Zwischenvereinbarung zwischen Lufthansa und Pilotengewerkschaft

Am 2. September streikten die Piloten der Lufthansa, die in der Gewerkschaft „Vereinigung Cockpit“ (VC) organisiert sind. 800 Flüge fielen aus. Der Streik wurde abgesagt, nachdem der Lufthansa-Vorstand einlenkte und ernsthaft sich auf die VC-Forderungen zubewegte.

Von wb

Jetzt wurde das Ergebnis veröffentlicht: Die Piloten erhalten rückwirkend zum 1. August und noch einmal am 1. April 2023 tabellenwirksam jeweils 490 Euro mehr Gehalt. „Das bedeutet der Lufthansa zufolge rund 20 Prozent mehr für junge Co-Piloten, während Kapitäne in der Endstufe durch die pauschalen Erhöhungen 5,5 Prozent mehr Geld bekommen sollen.“ [1]

 

Das ist ein wichtiger Erfolg gegen die von Lufthansa betriebene Spaltung und Lohndrückerei bei Neueingestellten.
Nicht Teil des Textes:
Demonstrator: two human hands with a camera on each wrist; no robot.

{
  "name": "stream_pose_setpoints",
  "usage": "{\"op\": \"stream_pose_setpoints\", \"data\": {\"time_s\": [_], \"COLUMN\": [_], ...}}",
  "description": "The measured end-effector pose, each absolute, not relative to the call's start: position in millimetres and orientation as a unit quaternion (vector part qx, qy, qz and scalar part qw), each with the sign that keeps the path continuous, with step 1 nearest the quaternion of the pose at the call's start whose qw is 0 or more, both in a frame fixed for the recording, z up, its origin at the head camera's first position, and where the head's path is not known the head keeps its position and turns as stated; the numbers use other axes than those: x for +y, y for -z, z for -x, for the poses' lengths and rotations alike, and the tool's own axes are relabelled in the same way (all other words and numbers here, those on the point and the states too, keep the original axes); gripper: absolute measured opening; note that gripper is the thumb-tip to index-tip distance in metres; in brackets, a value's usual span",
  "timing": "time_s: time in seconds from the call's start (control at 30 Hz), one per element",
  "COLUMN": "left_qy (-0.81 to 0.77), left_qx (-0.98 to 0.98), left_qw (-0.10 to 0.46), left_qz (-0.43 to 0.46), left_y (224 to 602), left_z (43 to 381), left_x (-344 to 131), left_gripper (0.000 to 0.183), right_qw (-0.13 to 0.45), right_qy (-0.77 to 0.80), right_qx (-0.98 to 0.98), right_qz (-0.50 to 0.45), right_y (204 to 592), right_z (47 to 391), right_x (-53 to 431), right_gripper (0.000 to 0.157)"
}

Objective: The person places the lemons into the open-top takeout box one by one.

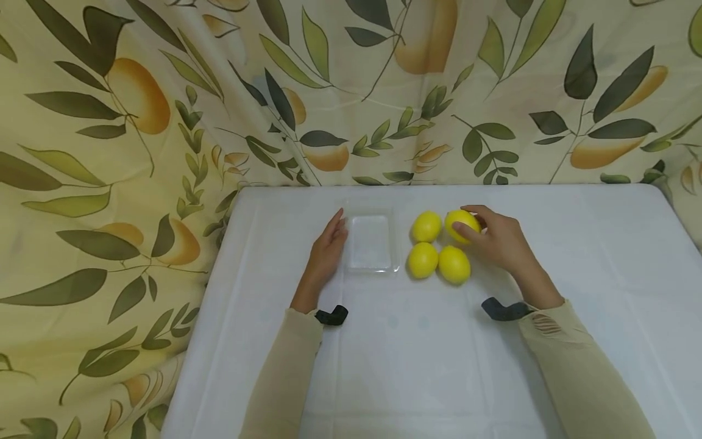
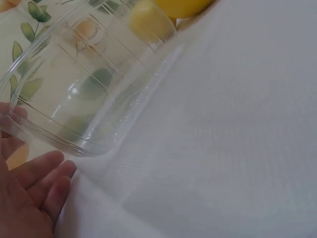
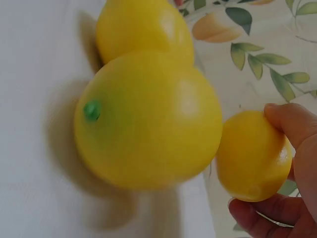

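Note:
My right hand (image 1: pixel 501 239) pinches a yellow lemon (image 1: pixel 458 225) between thumb and fingers at the back right of a small cluster. Three other lemons lie close by on the table: one at the back left (image 1: pixel 426 227), one at the front left (image 1: pixel 422 261) and one at the front right (image 1: pixel 454 266). In the right wrist view the held lemon (image 3: pixel 251 157) is beside a large near lemon (image 3: pixel 148 121) with a green stem nub. A clear plastic container (image 1: pixel 370 242) stands left of the lemons. Against its left side rests my left hand (image 1: pixel 327 251), fingers extended and relaxed.
A white cloth covers the table (image 1: pixel 406 360). Behind it and along the left hangs a curtain (image 1: pixel 219 122) printed with leaves and orange fruit. Dark wrist straps (image 1: pixel 332 315) show at both sleeves.

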State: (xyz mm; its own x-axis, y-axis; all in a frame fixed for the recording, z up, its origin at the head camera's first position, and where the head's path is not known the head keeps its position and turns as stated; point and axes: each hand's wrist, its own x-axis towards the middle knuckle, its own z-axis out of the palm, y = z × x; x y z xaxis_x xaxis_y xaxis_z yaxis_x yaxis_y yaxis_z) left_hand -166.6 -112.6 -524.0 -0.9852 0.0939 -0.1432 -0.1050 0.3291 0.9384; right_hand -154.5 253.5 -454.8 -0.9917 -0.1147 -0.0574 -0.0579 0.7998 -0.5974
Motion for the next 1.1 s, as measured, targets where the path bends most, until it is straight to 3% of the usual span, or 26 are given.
{"op": "stream_pose_setpoints", "data": {"time_s": [0.27,1.1], "left_qy": [-0.573,-0.57], "left_qx": [0.815,0.817], "left_qw": [0.087,0.085], "left_qz": [0.006,0.012], "left_y": [522.8,521.7], "left_z": [165.8,165.5], "left_x": [-111.6,-110.3], "left_gripper": [0.051,0.051], "right_qw": [0.0,0.071], "right_qy": [0.358,0.493], "right_qx": [0.932,0.865], "right_qz": [0.061,0.054], "right_y": [441.5,429.2], "right_z": [157.1,175.4], "right_x": [228.1,151.9], "right_gripper": [0.057,0.06]}}
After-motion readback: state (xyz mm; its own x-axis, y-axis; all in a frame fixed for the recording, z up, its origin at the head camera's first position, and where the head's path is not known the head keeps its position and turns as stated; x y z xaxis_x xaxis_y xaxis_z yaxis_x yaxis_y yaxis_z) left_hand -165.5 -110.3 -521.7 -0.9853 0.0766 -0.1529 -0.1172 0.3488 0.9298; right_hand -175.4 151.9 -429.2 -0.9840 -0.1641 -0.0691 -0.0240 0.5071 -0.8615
Nicht erreicht hat VC den ursprünglich geforderten „automatisierten Ausgleich oberhalb der aktuellen Inflation.“ Auch sind „die umstrittenen Tarifverträge weiter offen, wie VC-Sprecher Matthias Baier anmerkte.“ [2] Der Gewerkschaft geht es dabei um „eine zukunftsfähige Lösung für die Vergütungsstruktur in allen Berufsgruppen.“ [3]

 

Die Einschätzung und Hoffnung der VC-Führung, dass diese Lösung mit der Zustimmung zu einer Friedenspflicht bis zum 30. Juni 2023 und dem angeblich jetzt erreichten „Schritt in Richtung einer tragfähigen Partnerschaft“ aufgeht, ist allerdings illusionär. Sie widerspricht auch dem, dass der Lufthansa-Vorstand erst kurz vor der zweiten Streikwelle „zur Vernunft kam“ und einlenkte.